#### What the task asks
Among the entries below, tally each line containing "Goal"; respond with the total only.

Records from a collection
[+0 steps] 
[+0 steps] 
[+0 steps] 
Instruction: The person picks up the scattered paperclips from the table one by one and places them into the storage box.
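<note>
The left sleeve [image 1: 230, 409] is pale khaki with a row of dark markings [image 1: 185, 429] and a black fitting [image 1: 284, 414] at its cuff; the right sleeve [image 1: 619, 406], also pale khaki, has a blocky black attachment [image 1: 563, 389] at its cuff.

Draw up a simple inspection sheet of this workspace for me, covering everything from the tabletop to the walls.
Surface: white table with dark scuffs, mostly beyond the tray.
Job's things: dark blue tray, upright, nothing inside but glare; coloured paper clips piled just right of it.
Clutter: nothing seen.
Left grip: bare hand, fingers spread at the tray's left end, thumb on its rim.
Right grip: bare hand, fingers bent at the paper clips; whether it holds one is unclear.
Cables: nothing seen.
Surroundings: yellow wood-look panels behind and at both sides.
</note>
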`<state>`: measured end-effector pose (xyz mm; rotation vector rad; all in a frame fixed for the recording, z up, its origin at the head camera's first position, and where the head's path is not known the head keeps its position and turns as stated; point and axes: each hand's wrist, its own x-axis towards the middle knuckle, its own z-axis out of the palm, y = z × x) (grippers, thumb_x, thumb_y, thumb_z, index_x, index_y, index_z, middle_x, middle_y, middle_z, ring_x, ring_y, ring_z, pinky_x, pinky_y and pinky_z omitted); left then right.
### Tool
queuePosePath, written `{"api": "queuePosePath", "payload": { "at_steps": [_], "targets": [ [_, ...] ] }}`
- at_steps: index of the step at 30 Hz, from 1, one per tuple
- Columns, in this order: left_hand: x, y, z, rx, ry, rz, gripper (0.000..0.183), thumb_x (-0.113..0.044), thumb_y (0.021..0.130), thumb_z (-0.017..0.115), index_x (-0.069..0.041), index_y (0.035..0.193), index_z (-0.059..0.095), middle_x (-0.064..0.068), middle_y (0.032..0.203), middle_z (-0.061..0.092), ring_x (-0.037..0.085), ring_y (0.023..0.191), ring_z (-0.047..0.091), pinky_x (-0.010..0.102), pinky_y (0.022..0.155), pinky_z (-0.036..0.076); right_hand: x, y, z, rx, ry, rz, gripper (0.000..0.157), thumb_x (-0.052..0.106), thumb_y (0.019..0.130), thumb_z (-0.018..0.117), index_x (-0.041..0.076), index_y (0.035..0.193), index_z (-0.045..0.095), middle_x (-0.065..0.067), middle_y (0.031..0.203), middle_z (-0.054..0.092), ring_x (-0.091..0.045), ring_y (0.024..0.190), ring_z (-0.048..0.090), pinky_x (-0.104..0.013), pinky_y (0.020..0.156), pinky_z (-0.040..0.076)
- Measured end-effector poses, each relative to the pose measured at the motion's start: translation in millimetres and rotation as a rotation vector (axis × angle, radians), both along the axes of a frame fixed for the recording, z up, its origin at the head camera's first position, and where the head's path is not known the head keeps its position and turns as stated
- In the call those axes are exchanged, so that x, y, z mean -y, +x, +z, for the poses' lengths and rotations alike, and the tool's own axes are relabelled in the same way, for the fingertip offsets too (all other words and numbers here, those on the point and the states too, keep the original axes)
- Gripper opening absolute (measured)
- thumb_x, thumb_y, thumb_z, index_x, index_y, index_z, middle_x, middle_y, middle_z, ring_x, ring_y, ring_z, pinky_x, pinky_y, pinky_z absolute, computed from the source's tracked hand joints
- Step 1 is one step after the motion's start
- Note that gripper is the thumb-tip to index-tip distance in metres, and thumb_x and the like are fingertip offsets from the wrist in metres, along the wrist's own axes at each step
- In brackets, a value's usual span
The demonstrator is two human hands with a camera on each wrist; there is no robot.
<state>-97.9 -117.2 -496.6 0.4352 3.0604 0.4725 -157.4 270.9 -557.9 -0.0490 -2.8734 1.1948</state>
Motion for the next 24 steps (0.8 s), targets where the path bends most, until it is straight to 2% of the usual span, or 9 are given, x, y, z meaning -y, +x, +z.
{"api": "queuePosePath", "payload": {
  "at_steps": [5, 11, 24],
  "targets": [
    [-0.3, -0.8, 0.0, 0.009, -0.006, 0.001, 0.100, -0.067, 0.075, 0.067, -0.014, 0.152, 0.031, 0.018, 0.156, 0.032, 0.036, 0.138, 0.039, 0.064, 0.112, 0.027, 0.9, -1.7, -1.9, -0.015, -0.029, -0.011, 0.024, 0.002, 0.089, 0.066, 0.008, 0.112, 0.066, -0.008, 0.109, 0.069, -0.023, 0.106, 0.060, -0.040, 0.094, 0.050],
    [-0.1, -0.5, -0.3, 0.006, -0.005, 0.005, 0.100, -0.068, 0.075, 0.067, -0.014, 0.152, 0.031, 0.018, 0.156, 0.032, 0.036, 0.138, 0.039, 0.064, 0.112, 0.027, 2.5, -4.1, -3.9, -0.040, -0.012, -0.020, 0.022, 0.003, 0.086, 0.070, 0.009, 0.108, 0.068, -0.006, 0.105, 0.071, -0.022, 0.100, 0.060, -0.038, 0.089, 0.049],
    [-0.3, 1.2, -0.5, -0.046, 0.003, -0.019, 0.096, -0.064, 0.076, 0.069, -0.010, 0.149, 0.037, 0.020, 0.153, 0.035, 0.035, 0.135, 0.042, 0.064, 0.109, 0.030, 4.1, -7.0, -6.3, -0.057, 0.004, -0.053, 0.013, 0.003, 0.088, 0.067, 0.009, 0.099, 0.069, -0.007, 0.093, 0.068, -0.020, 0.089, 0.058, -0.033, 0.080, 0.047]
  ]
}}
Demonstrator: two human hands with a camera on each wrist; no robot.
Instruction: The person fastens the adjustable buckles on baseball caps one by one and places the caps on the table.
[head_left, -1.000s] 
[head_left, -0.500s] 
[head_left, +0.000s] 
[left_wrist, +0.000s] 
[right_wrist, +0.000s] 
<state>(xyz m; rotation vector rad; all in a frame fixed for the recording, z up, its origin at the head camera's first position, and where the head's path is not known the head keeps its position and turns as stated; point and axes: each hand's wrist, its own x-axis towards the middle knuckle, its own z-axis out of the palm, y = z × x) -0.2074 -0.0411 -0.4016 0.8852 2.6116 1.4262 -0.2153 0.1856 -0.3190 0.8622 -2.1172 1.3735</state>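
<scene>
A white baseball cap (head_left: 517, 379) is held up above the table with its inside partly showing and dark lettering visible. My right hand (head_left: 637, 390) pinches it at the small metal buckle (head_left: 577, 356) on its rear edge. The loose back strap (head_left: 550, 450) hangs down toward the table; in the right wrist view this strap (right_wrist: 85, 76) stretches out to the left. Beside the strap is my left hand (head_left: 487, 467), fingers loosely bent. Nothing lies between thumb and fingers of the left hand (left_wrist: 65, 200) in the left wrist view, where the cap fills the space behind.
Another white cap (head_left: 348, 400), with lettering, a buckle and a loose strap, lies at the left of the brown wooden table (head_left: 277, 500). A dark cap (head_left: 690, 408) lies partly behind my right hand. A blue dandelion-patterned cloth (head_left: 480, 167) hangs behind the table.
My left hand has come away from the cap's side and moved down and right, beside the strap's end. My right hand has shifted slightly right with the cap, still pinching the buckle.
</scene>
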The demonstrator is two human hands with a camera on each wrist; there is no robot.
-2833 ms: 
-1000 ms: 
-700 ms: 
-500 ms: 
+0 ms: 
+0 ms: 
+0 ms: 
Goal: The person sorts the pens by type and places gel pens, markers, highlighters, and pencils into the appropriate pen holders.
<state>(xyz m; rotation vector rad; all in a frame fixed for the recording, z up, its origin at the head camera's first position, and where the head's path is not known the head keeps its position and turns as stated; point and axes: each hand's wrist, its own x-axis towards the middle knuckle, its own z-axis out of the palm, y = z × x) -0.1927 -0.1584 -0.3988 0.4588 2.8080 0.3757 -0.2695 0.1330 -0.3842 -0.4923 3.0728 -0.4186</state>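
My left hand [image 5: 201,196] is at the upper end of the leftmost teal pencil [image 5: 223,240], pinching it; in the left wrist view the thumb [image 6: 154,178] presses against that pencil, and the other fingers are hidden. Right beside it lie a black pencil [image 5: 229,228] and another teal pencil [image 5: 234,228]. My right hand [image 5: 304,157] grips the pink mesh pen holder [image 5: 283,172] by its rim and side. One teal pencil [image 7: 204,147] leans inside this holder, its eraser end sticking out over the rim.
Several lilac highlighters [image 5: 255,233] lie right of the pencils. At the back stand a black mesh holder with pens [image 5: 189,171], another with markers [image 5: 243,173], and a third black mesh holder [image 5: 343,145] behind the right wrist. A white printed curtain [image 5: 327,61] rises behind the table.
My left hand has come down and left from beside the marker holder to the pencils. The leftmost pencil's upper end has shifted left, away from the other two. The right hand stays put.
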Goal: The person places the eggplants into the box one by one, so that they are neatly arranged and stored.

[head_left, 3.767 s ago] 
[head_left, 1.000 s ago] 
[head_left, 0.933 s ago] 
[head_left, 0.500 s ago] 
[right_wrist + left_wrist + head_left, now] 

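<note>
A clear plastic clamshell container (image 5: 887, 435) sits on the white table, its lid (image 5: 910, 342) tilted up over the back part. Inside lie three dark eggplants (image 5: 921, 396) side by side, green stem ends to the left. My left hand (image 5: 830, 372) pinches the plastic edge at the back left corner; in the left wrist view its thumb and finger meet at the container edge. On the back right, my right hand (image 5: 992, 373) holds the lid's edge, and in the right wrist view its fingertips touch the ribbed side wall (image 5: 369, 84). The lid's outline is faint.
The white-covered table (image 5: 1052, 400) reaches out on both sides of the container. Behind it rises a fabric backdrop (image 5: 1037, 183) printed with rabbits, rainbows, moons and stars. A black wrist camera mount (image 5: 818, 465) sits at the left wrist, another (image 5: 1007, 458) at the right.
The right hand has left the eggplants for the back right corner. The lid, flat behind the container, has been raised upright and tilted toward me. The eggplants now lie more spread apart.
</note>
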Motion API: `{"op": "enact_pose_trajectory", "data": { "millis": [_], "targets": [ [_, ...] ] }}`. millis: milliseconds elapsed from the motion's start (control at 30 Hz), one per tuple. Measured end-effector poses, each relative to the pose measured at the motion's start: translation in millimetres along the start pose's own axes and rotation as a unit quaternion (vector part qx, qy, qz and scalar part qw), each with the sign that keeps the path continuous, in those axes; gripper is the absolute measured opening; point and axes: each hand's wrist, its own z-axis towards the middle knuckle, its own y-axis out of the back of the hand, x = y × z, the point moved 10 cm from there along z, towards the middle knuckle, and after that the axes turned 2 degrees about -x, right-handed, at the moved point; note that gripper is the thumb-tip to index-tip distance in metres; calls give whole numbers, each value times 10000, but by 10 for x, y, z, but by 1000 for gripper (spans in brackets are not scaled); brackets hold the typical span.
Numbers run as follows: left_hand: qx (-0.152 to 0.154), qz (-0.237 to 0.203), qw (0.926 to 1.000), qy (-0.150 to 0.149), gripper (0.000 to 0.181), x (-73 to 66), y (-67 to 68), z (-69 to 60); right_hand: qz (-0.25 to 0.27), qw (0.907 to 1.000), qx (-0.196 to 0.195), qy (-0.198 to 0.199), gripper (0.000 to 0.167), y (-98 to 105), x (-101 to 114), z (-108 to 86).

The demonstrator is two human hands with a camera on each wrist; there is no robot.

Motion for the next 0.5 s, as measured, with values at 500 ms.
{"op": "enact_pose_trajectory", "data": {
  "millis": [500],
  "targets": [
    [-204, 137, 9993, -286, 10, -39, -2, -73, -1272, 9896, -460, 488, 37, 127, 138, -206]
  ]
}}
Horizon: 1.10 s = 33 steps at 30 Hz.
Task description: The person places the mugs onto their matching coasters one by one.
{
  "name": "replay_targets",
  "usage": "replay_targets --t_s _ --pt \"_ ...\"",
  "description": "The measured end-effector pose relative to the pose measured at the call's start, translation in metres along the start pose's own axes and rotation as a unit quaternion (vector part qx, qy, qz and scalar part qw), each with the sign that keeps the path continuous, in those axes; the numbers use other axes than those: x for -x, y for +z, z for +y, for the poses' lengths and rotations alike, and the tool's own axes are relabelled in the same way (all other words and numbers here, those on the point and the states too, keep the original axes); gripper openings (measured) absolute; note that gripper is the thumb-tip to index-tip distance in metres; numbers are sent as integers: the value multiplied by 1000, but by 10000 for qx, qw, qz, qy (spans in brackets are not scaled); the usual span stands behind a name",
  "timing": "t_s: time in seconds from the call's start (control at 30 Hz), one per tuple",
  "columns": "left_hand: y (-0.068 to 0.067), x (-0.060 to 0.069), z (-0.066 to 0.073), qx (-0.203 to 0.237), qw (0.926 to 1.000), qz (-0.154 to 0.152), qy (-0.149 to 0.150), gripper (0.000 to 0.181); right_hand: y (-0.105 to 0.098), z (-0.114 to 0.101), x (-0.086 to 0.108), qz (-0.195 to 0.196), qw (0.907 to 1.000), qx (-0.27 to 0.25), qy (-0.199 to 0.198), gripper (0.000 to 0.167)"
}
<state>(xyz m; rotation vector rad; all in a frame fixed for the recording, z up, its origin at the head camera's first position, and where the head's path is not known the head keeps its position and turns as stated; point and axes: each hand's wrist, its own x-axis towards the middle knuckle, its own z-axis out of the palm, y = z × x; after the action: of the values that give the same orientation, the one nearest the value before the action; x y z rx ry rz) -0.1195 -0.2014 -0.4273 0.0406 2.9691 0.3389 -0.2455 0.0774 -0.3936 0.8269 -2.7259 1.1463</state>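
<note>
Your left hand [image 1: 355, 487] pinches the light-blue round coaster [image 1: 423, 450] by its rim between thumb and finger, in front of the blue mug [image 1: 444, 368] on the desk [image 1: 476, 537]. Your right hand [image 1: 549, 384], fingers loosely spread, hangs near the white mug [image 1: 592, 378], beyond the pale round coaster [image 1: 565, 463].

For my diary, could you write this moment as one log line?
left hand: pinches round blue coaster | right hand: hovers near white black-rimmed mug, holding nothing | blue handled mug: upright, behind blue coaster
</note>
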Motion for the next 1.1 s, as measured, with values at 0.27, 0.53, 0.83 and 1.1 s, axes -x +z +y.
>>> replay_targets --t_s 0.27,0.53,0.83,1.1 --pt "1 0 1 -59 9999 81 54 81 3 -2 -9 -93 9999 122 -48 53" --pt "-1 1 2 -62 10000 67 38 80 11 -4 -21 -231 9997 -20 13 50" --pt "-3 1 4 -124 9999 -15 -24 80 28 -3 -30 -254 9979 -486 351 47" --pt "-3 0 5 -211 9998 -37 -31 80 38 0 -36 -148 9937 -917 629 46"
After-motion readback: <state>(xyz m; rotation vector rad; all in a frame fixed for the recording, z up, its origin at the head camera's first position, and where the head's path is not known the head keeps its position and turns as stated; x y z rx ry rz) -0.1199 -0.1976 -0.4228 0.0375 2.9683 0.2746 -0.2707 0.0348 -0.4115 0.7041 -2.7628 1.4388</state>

#### Exercise result
2